Current impacted areas in the news include the Southwestern and Southeastern regions of the United States; China; India; Ireland; the Middle East region; Australia; and many countries in Africa. The threat has been recognized and throughout the globe and governments, corporations and activists groups are bringing the problem to the forefront and helping to craft and influence both short and long term solutions.
Since this section was first created in 1998, the editors have screened tens of thousands of articles and posted almost 1,000 stories, commentaries and reports. Water – quality and quantity is continuing to be a Hot Topic for AC readers. As many pundits are saying…water is becoming the new carbon.
In 2006 the United Nations World Water Development Report described the state of water on our planet as a “crisis of governance.” While the world appears to have enough fresh water supply today, the issue is one of governance, as in water distribution, management and quality control practices. Water quality appears to be degrading in many areas, our monitoring tells us, and water quantity (supply) is a huge issue in many of the world’s regions.
Due to a number of factors -- mismanagement, limited area resources, and environmental changes, some caused by climate change -- almost one-fifth of the planet’s population still lacks access to safe drinking water and 40 per cent of the world’s population lacks access to basic sanitation. Access to water is further restricted by national and governmental entities that regulate where the water flows, who has access and for what purpose the water is used.

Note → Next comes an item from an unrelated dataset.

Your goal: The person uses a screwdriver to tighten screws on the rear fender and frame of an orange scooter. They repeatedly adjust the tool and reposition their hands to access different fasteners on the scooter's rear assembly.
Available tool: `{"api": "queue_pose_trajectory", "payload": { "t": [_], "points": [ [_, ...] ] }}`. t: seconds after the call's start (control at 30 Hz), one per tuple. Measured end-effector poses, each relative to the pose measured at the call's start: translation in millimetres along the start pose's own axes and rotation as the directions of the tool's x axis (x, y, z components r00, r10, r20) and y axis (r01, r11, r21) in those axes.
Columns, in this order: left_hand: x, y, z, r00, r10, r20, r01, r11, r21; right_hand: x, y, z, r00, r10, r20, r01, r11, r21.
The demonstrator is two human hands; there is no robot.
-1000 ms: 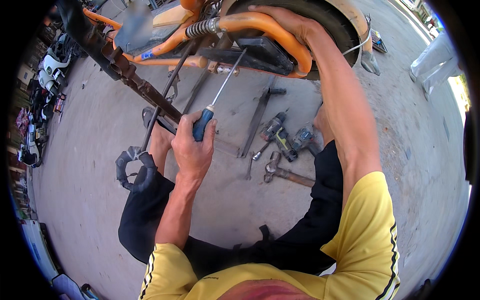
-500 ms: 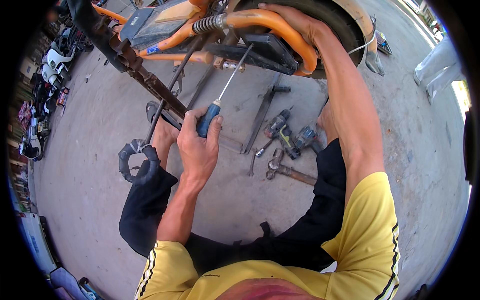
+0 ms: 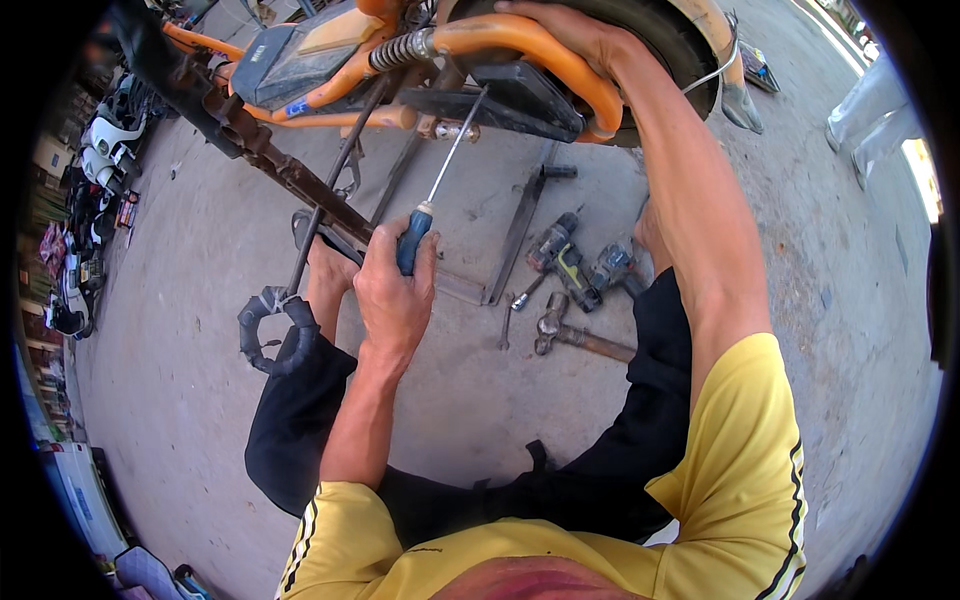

Water is also used as an economic, health and environmental weapon by the “haves” over the “have-nots.” Governments “determine who gets what water, when and how, and decide who has the right to water and related services,” said the report authors. Water availability is also related to a range of issues intimately connected to water, from health and food security to economic development, land use, and the preservation of the natural ecosystems on which the water resources depend.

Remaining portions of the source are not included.